All that needs to be done for this is to uncomment the below section in the .env file and replace REPLACE-ME with your actual subscription key:

# Modify below to build a different version, than the kopano nightly release

But please be aware the resulting image will also include your subscription key, therefore, you should not push these images to a public container repository. If you are using your own private repository you can also adapt the docker_repo option in the .env file:

# Docker Repository to push to/pull from

One these changes have been done all you need to do is run make build-all to rebuild the containers with the new repository configuration.

Updating to a more recent version

Now that you have a containerized setup of Kopano running another important aspect is: “How can I update this setup once there is a newer version?”

Updating is almost as easy as getting started in the first place. At first you should execute a git pull within your checked out directory to retrieve the newest version of docker-compose.yml.

After the git repository has been updated you should update your .env to make sure that it references your desired version:


Once that is done simply pull in the newer images by running docker-compose pull and once this has finished run again a docker-compose up -d to recreate the local containers based on the desired version.

Make sure to check the README of kopano-docker for some more example commands if you are unfamiliar with Docker and docker-compose.

Looking forward to your feedback!

So now one question remains: Is Docker now a supported platform for Kopano?

Well, not exactly.
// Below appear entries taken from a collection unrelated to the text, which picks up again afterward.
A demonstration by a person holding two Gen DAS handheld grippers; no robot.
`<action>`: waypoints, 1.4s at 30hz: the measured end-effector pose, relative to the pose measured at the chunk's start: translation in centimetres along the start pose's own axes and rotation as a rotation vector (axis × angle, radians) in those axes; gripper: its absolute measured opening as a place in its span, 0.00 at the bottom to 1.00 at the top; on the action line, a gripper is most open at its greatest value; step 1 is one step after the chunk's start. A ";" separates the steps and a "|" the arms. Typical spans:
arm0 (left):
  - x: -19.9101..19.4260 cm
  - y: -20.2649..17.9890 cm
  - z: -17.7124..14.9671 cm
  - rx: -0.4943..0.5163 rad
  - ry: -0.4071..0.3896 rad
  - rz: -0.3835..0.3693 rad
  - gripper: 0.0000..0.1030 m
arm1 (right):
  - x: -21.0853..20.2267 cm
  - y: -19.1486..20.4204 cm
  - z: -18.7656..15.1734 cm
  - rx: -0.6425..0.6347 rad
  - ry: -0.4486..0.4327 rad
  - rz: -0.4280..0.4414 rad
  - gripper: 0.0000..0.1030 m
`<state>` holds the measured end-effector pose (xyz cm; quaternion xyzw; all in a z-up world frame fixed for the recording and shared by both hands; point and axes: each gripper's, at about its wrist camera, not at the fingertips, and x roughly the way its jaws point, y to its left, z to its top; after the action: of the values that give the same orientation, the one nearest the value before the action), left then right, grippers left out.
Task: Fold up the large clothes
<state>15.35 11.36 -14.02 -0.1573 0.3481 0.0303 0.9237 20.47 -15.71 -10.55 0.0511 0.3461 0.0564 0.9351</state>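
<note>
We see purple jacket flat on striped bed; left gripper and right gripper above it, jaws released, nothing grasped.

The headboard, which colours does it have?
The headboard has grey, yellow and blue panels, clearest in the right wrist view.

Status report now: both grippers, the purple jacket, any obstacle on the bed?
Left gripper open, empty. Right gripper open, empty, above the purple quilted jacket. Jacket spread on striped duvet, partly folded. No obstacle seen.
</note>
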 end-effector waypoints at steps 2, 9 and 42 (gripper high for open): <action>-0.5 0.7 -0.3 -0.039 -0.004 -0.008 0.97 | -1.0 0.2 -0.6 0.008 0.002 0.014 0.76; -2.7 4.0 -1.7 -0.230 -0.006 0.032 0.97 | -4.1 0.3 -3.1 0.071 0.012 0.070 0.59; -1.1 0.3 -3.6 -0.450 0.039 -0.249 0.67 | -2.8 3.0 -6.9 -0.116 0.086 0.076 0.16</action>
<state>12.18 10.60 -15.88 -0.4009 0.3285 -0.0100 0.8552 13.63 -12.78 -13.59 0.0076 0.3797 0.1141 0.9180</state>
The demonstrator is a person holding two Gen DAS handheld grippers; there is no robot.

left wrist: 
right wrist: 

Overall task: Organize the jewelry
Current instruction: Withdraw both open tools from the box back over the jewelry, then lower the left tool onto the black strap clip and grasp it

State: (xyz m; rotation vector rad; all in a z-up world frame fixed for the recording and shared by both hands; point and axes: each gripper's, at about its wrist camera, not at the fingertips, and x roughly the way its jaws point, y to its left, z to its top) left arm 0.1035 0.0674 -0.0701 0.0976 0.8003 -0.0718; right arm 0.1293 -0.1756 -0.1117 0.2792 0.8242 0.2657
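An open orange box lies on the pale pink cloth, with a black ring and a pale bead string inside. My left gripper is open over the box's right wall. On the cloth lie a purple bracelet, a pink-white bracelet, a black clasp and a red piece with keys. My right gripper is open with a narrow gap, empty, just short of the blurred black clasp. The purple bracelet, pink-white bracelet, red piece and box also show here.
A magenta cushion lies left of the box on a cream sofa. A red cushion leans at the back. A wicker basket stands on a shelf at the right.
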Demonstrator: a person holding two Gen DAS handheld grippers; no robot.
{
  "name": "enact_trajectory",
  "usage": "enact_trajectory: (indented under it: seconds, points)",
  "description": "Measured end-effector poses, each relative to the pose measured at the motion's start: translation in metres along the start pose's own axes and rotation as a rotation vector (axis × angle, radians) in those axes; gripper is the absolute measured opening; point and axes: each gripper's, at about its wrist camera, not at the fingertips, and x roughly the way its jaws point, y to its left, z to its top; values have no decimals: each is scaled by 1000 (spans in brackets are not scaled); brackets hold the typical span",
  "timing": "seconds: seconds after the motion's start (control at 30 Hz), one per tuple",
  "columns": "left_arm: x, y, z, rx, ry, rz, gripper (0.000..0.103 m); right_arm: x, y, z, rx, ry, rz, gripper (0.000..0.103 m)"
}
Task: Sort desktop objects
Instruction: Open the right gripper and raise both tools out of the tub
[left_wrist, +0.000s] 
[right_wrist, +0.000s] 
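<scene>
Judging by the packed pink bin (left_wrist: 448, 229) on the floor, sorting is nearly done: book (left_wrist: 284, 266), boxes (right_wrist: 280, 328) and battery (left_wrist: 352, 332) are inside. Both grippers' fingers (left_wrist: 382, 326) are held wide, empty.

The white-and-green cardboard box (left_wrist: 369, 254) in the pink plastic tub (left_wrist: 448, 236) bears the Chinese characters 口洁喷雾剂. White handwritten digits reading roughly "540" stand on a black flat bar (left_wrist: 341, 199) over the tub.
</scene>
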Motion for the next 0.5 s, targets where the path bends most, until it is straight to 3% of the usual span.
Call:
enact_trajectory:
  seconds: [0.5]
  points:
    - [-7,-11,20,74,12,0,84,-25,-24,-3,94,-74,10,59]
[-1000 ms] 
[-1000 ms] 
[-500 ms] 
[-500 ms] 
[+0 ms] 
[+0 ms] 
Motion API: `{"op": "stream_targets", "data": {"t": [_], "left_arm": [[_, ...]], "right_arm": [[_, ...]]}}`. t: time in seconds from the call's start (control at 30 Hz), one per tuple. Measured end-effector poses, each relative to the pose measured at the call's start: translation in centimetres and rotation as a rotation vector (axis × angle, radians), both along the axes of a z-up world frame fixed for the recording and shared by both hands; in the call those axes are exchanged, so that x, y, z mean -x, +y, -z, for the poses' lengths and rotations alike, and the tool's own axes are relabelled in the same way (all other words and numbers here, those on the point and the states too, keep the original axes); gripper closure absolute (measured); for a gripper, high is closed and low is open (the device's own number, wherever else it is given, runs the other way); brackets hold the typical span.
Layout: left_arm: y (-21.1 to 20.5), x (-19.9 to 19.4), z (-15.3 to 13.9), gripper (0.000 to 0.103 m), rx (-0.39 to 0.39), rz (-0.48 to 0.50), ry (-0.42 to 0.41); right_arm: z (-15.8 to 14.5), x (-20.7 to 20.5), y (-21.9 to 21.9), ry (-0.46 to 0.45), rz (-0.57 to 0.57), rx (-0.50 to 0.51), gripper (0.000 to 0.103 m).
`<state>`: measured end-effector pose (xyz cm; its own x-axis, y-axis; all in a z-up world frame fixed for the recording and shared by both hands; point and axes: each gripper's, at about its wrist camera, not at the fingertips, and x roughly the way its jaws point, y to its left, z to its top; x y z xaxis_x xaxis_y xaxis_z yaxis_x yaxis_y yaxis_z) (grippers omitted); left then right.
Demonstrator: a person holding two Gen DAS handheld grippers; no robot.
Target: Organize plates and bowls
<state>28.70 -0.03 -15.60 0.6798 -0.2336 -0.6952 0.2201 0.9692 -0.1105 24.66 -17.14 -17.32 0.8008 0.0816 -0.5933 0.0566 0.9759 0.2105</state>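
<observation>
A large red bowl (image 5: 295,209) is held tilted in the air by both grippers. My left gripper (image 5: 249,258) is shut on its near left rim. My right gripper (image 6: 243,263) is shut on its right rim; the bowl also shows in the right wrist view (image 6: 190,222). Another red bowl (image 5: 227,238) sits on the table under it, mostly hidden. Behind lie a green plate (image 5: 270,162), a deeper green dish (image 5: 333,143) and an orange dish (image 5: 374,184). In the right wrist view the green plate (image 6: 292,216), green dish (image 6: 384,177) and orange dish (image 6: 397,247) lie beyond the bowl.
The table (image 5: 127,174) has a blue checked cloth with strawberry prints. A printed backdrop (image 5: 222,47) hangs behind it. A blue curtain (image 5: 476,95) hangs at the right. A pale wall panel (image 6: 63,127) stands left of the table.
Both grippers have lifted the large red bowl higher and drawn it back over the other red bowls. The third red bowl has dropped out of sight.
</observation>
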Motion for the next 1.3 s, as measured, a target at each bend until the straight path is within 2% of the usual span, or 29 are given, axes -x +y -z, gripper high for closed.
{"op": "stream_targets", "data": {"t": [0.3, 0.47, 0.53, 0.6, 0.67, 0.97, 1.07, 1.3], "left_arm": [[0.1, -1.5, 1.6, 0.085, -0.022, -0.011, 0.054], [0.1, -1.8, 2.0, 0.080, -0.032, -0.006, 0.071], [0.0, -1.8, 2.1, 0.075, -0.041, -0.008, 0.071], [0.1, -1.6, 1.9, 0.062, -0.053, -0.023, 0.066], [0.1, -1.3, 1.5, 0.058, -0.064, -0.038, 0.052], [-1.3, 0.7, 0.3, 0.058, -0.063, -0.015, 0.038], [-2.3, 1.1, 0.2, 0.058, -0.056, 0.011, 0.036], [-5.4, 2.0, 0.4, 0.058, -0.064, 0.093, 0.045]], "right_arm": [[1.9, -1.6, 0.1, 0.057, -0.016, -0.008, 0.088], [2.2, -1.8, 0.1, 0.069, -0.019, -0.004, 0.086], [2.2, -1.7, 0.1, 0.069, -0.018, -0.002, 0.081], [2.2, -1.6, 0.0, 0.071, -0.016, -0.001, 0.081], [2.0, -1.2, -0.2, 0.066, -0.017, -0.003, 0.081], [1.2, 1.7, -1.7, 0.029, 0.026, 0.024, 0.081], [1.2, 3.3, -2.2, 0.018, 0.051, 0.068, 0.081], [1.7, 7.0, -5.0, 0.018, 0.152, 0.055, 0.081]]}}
While the above-explained project makes it easy for our partners & customers to build containers locally with our supported packages we still want to gather more feedback on the images themselves before making them a supported product of their own. But you dear reader have the power to influence this: use this container, provide feedback, report issues and (even better) open pull requests on Github for problems you have encountered and functionality you want to add or improve.